→ **Available data**:
________________________
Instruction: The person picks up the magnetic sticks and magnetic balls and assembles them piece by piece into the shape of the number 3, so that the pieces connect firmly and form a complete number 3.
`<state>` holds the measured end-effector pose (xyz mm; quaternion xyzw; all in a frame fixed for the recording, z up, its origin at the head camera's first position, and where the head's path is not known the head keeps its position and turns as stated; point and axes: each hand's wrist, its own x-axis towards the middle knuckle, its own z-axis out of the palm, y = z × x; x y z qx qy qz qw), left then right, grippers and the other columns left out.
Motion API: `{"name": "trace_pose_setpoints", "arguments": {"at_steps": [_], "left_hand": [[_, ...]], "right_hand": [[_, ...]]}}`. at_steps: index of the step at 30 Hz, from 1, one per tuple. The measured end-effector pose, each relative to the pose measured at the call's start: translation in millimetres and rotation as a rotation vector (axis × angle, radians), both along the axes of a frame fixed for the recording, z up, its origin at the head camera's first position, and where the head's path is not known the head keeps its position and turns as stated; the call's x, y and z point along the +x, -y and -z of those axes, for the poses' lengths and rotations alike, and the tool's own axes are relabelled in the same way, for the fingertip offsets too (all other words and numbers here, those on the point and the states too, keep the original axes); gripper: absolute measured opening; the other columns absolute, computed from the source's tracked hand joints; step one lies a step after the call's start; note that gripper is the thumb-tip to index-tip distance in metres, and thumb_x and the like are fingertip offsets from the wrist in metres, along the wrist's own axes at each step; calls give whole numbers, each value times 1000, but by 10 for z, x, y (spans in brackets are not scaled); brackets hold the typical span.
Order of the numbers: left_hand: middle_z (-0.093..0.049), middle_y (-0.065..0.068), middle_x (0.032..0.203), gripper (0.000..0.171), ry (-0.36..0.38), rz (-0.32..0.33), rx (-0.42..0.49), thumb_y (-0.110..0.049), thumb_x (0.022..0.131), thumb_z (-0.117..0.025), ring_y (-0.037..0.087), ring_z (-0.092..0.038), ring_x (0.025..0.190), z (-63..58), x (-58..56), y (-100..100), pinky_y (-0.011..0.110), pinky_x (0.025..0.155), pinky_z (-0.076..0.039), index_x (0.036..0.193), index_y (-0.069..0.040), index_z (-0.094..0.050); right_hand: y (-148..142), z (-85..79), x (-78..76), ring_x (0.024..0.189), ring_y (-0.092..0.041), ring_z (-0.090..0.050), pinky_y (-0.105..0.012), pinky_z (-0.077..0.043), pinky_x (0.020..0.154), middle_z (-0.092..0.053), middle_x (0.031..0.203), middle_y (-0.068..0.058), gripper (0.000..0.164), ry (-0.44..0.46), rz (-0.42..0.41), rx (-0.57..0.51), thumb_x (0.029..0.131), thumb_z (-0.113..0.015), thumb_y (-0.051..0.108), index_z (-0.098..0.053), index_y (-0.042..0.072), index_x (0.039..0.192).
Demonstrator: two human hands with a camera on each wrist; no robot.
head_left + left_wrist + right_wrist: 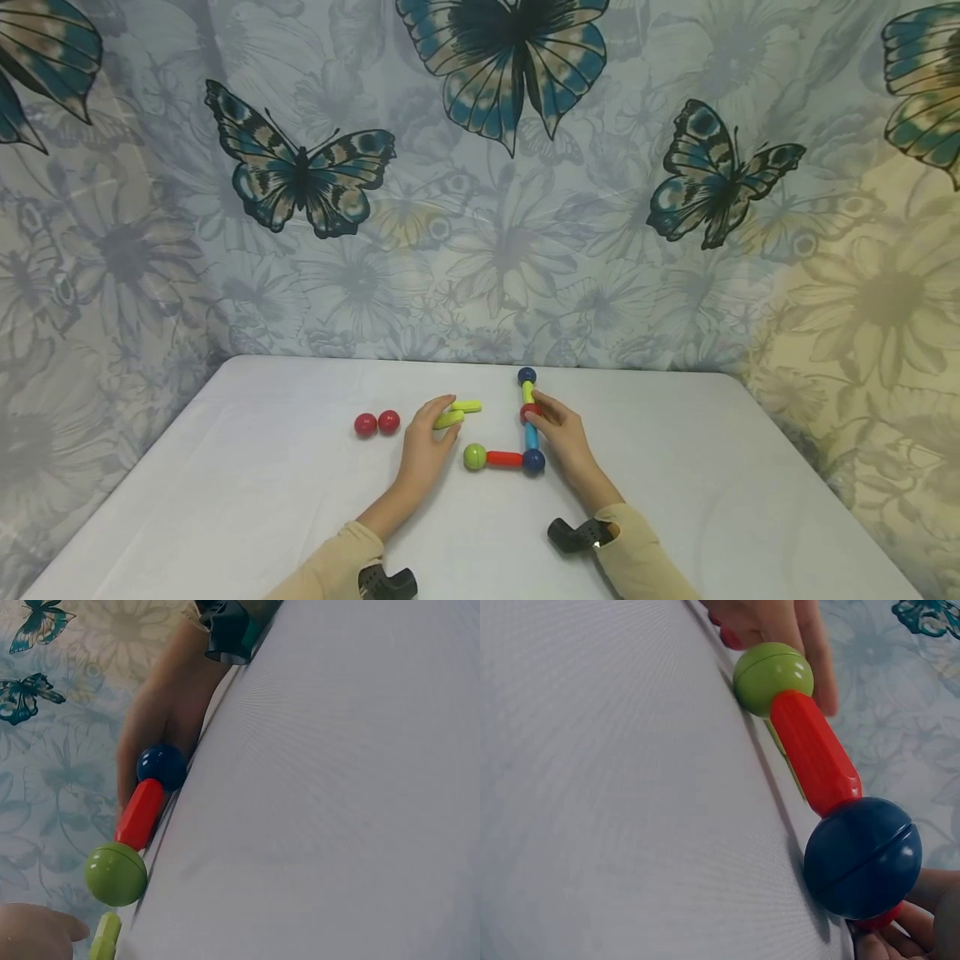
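Observation:
A joined L of balls and rods lies on the white table. Its green ball [475, 457] connects through a red rod [504, 459] to a blue ball [533, 462]. From there a light-blue rod [532, 436] runs to a red ball [529, 411], then a yellow-green rod [528, 392] ends at a dark blue ball [527, 377]. My right hand [564, 433] pinches the red ball between thumb and fingers. My left hand [427, 437] spreads its thumb and fingers around a loose yellow-green rod [449, 419]; a second rod [467, 406] lies just beyond it.
Two loose red balls [377, 423] sit side by side left of my left hand. The table's far edge [450, 362] runs close behind the dark blue ball, before a butterfly-patterned cloth [510, 250]. Dark wrist cameras [577, 535] are strapped at both sleeves.

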<state>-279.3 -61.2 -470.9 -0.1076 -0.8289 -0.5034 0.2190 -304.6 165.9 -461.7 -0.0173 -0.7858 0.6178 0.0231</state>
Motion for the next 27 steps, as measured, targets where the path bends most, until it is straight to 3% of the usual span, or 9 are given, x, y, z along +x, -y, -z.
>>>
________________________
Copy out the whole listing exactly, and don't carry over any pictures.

→ **Exercise result**:
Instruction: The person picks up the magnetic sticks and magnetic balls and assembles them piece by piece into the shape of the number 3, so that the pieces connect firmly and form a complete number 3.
`<state>` holds the measured end-effector pose (xyz mm; quaternion xyzw; all in a frame fixed for the recording, z up, its origin at the head camera's first position, and where the head's path is not known the head keeps its position and turns as stated; point and axes: each hand's wrist, its own x-axis towards the middle knuckle, its own z-axis out of the palm, y = z × x; x y z qx qy qz qw), left then right, grippers and the other columns left out.
Motion API: `{"name": "trace_pose_setpoints", "arguments": {"at_steps": [_], "left_hand": [[_, ...]], "right_hand": [[_, ...]]}}`. at_steps: index of the step at 30 Hz, from 1, one per tuple. The measured end-effector pose, each relative to the pose measured at the call's start: translation in millimetres and rotation as a rotation vector (axis × angle, radians), both along the axes of a frame fixed for the recording, z up, its origin at the head camera's first position, and where the head's path is not known the head keeps its position and turns as stated; the call's x, y and z point along the +x, -y and -z of those axes, for the poses' lengths and rotations alike, and the tool's own axes are relabelled in the same way, for the fingertip offsets too (all other words and numbers here, those on the point and the states too, keep the original axes); gripper: absolute measured opening; the other columns absolute, computed from the source's tracked hand joints; step one lies a step after the call's start; note that gripper is the thumb-tip to index-tip distance in metres, and thumb_x and the like are fingertip offsets from the wrist in metres, along the wrist's own axes at each step; calls give whole numbers, each value times 1000, but by 10 for z, x, y (spans in brackets are not scaled); brackets hold the typical span.
Order of the numbers: left_hand: middle_z (-0.093..0.049), middle_y (-0.065..0.068), middle_x (0.032..0.203), gripper (0.000..0.171), ry (-0.36..0.38), rz (-0.32..0.33), rx (-0.42..0.49), thumb_y (-0.110..0.049), thumb_x (0.022..0.131), thumb_z (-0.117..0.025), ring_y (-0.037..0.087), ring_z (-0.092..0.038), ring_x (0.025..0.190), z (-63..58), x (-58..56), y (-100..100), pinky_y (-0.011..0.110), pinky_x (0.025..0.155), pinky_z (-0.076..0.039), index_x (0.036..0.193), index_y (-0.069..0.040), index_z (-0.094..0.050); right_hand: y (-148..142), z (-85..79), x (-78..76), ring_x (0.024..0.189), ring_y (-0.092..0.041), ring_z (-0.090..0.050), pinky_y (-0.105..0.012), pinky_z (-0.077..0.043), pinky_x (0.020..0.154), middle_z (-0.092..0.053), middle_x (0.031..0.203), middle_y (-0.068..0.058), gripper (0.000..0.164), ry (-0.44..0.46), rz (-0.42..0.41), rx (-0.57..0.51), thumb_x (0.029..0.131), thumb_z (-0.113..0.015), thumb_y (-0.051..0.108), index_z (-0.098..0.053), index_y (-0.042..0.072), index_x (0.039..0.192).
Demonstrator: two human hands with a camera on each wrist; no robot.
head_left + left_wrist + right_wrist: 
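Observation:
A joined L of balls and rods lies on the white table. Its green ball [475, 457] connects through a red rod [504, 459] to a blue ball [533, 462]. From there a light-blue rod [532, 436] runs to a red ball [529, 411], then a yellow-green rod [528, 392] ends at a dark blue ball [527, 377]. My right hand [564, 433] pinches the red ball between thumb and fingers. My left hand [427, 437] spreads its thumb and fingers around a loose yellow-green rod [449, 419]; a second rod [467, 406] lies just beyond it.
Two loose red balls [377, 423] sit side by side left of my left hand. The table's far edge [450, 362] runs close behind the dark blue ball, before a butterfly-patterned cloth [510, 250]. Dark wrist cameras [577, 535] are strapped at both sleeves.
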
<state>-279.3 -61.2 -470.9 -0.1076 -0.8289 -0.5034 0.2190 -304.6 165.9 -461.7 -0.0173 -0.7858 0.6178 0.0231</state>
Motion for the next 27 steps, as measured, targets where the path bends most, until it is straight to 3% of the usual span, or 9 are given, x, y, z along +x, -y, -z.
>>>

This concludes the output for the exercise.